Sheen Youn Ho, Choi Sun Hee, Jang Sun Jung, Baek Ji Hyeon, Jee Hye Mi, Kim Mi Ae, Chae Kyu Young, Han Man Yong
Department of Pediatrics, CHA Gangnam Medical Center, CHA University School of Medicine, Seoul, Korea.
Department of Pediatrics, Kyung Hee University College of Medicine, Seoul, Korea.
Pediatr Int. 2017 Aug;59(8):917-922. doi: 10.1111/ped.13312. Epub 2017 Jun 23.

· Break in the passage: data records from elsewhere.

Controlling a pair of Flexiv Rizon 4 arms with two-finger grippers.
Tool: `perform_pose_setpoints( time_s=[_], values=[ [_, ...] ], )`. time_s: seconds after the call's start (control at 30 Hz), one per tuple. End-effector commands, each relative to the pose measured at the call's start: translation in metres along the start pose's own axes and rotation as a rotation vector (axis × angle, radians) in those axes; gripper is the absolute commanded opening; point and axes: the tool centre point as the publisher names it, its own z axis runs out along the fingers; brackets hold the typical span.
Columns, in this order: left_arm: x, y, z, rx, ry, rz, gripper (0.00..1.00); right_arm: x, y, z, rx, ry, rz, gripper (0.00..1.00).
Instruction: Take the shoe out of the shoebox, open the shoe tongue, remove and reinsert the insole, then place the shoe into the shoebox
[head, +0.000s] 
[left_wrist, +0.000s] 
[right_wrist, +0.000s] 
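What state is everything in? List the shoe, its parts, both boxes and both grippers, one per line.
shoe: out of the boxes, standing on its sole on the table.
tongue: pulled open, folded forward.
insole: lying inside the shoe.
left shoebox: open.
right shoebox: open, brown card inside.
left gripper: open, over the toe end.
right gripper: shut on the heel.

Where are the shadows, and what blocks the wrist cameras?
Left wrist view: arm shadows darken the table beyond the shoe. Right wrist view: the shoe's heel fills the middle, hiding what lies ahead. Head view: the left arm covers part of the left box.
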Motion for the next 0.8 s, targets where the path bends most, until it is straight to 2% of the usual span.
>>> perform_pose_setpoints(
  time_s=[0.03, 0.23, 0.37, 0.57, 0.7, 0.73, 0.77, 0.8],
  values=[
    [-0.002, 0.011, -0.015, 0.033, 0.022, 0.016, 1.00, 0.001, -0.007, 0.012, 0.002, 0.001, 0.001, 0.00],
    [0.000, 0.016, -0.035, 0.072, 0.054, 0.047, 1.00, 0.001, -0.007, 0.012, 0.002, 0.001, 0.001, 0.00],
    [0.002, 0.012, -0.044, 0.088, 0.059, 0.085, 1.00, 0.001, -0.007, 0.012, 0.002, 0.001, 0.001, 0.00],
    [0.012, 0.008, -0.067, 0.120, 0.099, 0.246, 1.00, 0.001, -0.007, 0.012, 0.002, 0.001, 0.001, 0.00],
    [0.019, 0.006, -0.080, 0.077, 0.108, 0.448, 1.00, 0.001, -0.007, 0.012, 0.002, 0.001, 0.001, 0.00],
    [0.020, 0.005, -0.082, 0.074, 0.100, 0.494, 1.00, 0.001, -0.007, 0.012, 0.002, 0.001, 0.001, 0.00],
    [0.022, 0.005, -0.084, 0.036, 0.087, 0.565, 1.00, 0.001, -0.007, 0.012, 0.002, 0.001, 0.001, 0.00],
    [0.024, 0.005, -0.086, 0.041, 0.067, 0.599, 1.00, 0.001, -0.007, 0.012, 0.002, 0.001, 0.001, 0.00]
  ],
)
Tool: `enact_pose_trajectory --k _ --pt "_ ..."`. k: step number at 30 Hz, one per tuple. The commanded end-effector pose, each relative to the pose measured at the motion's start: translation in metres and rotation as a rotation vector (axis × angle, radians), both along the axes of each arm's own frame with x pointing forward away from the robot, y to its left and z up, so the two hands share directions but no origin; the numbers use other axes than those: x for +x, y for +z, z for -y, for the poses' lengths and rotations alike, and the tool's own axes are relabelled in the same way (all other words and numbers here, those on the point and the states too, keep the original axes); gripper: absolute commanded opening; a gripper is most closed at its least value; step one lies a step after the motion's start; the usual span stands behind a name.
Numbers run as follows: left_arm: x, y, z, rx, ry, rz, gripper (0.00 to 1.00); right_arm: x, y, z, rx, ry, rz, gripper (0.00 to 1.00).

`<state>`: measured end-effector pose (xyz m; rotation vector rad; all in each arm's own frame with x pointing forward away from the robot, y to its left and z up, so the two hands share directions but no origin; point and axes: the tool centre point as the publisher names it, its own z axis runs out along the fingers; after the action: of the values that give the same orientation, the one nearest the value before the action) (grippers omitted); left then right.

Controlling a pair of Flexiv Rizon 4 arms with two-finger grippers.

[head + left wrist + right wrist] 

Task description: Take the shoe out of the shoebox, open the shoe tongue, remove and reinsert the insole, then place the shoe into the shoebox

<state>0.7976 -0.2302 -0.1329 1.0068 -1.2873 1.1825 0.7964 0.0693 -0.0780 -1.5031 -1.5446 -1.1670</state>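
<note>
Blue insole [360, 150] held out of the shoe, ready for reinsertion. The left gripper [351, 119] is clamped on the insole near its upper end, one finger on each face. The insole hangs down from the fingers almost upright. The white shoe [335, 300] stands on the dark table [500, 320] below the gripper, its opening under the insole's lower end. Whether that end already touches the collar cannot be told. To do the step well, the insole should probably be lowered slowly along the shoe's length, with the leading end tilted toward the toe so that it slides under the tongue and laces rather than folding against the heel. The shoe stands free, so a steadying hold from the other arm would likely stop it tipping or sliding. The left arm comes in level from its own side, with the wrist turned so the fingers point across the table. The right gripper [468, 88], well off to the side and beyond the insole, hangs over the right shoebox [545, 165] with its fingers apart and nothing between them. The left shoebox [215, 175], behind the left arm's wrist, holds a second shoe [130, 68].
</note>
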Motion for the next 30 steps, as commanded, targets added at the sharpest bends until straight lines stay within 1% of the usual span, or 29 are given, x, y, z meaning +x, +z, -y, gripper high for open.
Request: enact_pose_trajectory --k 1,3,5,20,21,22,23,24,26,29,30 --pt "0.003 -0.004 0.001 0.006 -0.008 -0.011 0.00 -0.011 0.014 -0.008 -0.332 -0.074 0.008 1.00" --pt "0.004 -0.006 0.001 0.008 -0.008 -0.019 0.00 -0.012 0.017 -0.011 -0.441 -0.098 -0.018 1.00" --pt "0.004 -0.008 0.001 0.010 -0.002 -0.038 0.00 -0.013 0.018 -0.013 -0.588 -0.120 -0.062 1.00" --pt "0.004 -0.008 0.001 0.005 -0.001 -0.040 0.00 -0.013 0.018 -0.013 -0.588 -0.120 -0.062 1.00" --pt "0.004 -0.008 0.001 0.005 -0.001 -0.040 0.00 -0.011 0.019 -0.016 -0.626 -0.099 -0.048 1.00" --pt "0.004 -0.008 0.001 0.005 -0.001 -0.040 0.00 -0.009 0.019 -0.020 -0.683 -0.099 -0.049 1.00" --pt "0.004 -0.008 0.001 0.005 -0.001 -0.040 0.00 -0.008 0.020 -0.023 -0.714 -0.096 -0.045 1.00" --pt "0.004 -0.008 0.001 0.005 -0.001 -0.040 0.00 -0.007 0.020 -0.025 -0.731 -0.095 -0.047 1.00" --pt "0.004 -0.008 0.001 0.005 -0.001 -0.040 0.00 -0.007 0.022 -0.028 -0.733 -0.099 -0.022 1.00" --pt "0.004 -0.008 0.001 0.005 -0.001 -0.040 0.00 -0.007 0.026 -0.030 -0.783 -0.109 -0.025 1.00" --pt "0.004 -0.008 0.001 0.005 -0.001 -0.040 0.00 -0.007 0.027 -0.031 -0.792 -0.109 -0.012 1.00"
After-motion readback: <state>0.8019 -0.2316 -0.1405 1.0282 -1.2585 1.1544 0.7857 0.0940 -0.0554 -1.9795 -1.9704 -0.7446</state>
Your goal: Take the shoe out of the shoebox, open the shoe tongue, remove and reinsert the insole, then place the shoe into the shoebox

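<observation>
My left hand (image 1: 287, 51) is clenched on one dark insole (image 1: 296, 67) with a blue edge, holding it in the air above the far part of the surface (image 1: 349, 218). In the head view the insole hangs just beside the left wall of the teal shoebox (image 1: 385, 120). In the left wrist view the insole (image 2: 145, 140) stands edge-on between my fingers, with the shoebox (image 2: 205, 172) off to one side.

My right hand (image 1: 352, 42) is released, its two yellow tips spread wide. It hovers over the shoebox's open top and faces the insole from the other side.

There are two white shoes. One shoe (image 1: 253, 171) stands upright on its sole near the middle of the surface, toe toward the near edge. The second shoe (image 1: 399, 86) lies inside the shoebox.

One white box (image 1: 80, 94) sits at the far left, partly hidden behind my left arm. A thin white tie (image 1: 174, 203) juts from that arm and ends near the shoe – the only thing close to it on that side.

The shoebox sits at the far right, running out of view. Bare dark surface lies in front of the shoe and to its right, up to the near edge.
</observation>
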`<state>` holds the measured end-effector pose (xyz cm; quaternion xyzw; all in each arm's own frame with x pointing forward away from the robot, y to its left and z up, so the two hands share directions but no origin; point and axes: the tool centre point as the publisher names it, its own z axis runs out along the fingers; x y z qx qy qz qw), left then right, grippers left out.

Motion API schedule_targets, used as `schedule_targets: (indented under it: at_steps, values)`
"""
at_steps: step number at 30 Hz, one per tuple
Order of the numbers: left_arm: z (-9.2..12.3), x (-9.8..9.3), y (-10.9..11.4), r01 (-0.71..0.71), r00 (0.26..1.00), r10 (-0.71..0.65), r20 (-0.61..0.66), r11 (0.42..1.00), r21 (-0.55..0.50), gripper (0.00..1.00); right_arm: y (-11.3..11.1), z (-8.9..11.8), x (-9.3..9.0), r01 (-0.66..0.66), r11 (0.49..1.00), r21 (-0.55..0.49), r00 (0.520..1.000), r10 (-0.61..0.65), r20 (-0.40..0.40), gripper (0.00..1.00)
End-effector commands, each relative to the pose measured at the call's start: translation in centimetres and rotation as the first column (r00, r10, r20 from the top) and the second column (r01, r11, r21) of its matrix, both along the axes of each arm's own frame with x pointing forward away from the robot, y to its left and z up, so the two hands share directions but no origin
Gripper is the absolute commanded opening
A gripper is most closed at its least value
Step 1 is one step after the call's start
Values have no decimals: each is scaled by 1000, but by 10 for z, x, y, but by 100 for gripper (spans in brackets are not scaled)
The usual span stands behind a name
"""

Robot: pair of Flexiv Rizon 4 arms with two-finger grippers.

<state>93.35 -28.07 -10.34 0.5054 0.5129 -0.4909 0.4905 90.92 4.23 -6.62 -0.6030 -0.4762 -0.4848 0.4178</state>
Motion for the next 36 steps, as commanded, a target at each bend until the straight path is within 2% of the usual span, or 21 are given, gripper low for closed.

It is unclear as to whether sleep respiratory breathing disorder (SRBD) is a risk factor for uncontrolled asthma in children. The aim of this study was therefore to investigate whether SRBD may have an adverse effect on childhood asthma control and lung function measures.
This was a cross-sectional study of 220 children with well-controlled (n = 108), partly controlled (n = 92), and uncontrolled asthma (n = 20) according to the Global Initiative for Asthma guideline. SRBD was assessed using the Pediatric Sleep Questionnaire (PSQ). The association of SRBD with partly controlled/uncontrolled asthma was investigated on multivariate logistic regression analysis.
Of 220 children with asthma, 43 (19.6%) had SRBD: well-controlled, 16.7% (18/108); partly controlled, 21.7% (20/92); and uncontrolled, 25.0% (5/20; P = 0.54). There was a significant difference in forced expiratory volume in 1 s/forced vital capacity (FEV /FVC; P = 0.007) and childhood asthma control test (C-ACT) score (P < 0.001) according to asthma control status, but not in PSQ score (P = 0.18). Children with obstructive sleep apnea (PSQ >0.33) had a lower C-ACT score compared with controls (PSQ ≤0.33; 19.6 ± 5.1 vs 22.0 ± 4.2, P = 0.002). PSQ score was negatively correlated with FEV /FVC (r = -0.16, P = 0.02). On multivariate logistic regression analysis, high PSQ score increased the odds of having partly controlled/uncontrolled asthma by 9.12 (95% CI: 1.04-79.72, P = 0.046) after adjusting for confounding factors.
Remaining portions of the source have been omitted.